If it was guaranteed that the HBCC and Rapid Packed Math shenanigans were going to be employed across the board, and not just by AMD best-buds Bethesda, then the Radeon tech would definitely have been the one to go for over the old-school Nvidia design.

Wolfenstein II: The New Colossus has shown some impressive Vega performance in the face of the GTX 1080 competition, with AMD’s traditional Vulkan speed-wins in the low-level API. But Vega is showing greater gains than the Polaris architecture, which would indicate there is something to the Rapid Packed Math stuff.

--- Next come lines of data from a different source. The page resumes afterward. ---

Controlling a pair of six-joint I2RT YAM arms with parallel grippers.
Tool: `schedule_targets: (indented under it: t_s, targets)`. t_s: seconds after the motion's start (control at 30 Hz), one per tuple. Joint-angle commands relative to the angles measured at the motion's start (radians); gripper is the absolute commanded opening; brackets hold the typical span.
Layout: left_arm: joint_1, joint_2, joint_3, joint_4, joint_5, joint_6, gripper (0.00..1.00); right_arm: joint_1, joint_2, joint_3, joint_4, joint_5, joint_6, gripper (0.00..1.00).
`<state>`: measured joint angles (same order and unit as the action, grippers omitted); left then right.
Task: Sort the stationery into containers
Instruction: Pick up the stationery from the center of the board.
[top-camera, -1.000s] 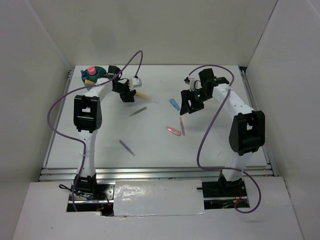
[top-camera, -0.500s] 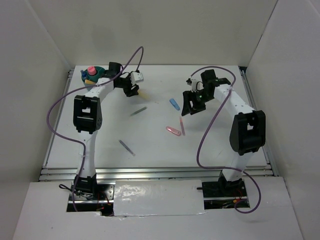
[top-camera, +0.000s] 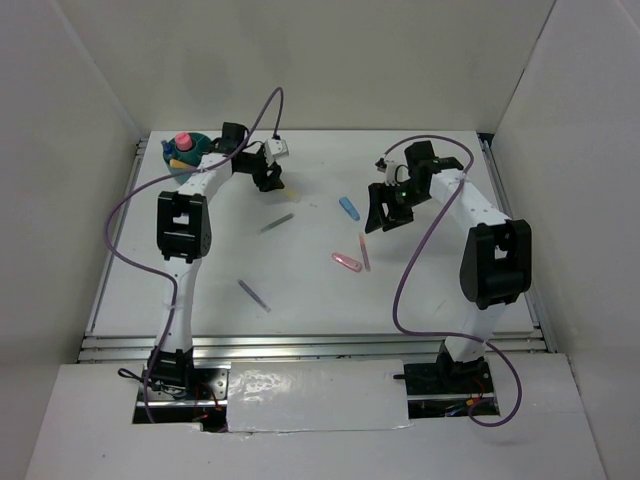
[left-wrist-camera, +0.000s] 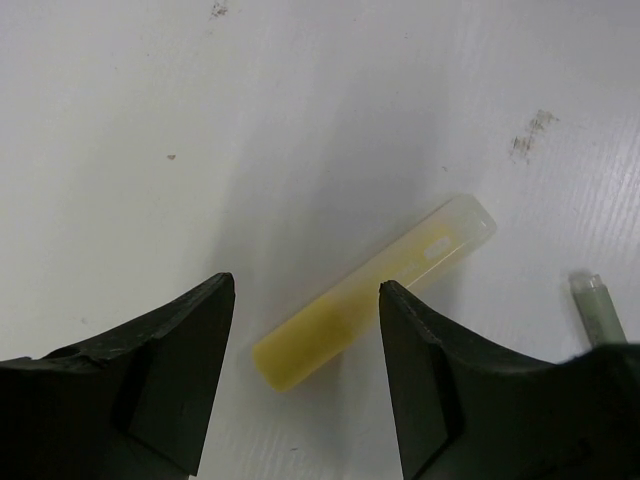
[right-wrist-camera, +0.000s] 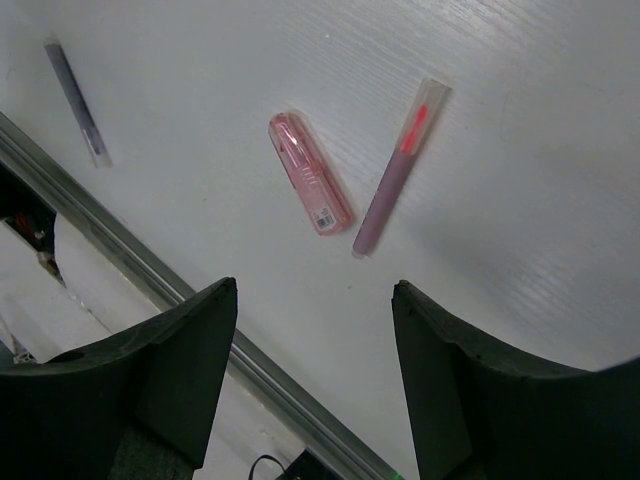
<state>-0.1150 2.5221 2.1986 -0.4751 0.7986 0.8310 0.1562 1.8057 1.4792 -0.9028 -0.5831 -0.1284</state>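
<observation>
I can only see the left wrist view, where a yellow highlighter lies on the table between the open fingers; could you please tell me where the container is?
Observer: In the top view, the small round teal plastic tub sits at the far left corner of the table, to the left of the left gripper.
Operator: Thank you. Is anything in it yet?
Observer: Yes, several things, among them a pink-capped item.
Operator: And what is the right arm doing?
Observer: The right gripper is open and empty; a translucent pink clip and a thin pink pen lie on the table in its wrist view.
</observation>
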Motion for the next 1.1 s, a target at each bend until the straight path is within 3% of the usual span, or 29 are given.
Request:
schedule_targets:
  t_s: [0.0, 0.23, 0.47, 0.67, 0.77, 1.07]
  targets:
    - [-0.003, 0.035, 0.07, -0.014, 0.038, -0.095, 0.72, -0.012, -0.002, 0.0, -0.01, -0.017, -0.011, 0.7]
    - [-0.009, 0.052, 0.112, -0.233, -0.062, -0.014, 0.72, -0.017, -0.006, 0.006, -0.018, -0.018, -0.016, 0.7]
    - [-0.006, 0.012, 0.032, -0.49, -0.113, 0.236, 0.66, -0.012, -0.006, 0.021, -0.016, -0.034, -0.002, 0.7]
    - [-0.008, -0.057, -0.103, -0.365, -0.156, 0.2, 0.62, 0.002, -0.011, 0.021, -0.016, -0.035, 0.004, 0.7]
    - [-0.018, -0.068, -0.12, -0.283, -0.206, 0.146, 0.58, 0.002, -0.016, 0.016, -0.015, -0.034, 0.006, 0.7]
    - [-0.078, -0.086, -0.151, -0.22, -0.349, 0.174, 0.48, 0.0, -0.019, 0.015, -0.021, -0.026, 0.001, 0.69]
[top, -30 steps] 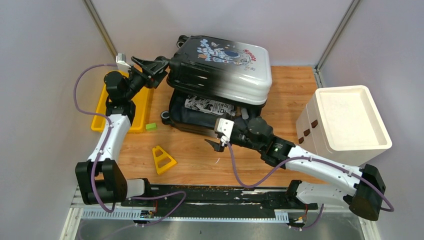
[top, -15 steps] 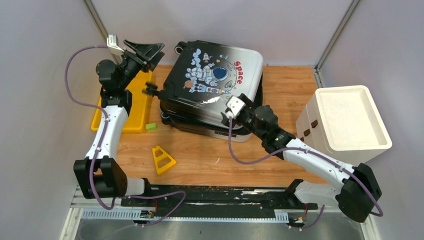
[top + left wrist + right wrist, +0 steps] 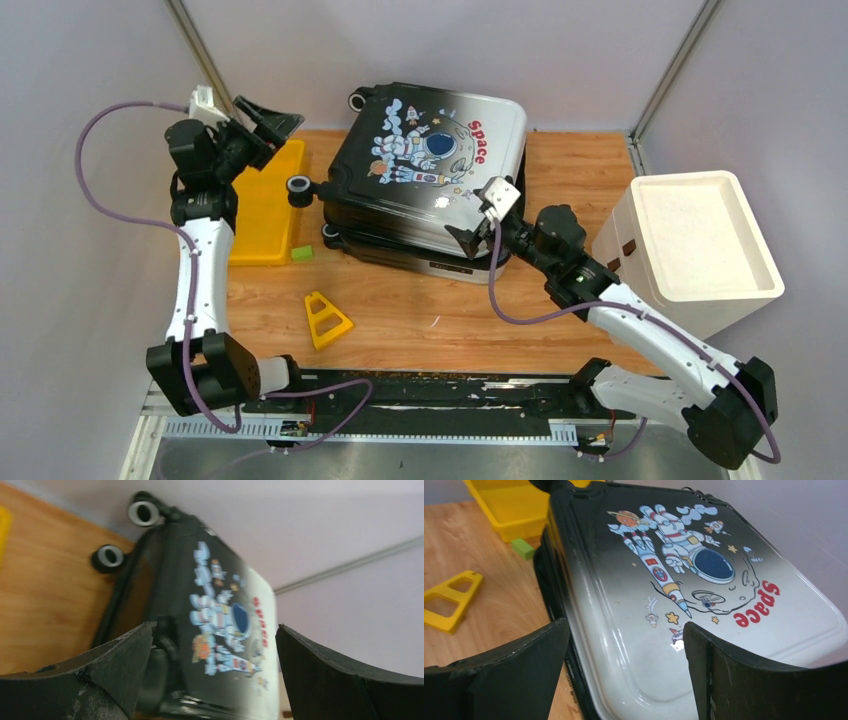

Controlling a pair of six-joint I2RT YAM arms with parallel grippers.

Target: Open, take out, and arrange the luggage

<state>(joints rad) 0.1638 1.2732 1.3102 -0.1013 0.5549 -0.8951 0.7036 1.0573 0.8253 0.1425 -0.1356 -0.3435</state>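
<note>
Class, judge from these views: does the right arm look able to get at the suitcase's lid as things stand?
Probably yes: the right gripper hangs open close to the lid of the luggage, and nothing lies between them.

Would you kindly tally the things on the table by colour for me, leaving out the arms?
Yellow: 2, the tray and the triangle
Green: 1, the block
White: 1, the bin
Black-and-white: 1, the suitcase
Total: 5
</note>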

If you were spending around $300 on a graphics card today it would still be difficult to make the Radeon recommendation. It’s arguably the more advanced architecture, but in raw performance terms the smaller, slightly cheaper, more efficient Nvidia GTX Turing GPU is likely to get you higher frame rates in more of the games you’re playing at the moment.

AMD and its partners are pricing Vega as aggressively as it can this late in its life, but unfortunately the price of HBM2 is a big sticking point. Luckily the end is nigh for Vega, forget the 7nm Radeon VII, we’ve got the new AMD Navi architecture coming before the end of September, and that’s promising serious mainstream graphics card competition again.

Still, I liked what AMD was trying to do with Vega, but sacrificing current performance for the vague chance of higher frame rates in an alternative future was just too much of an ask for most of us PC gamers.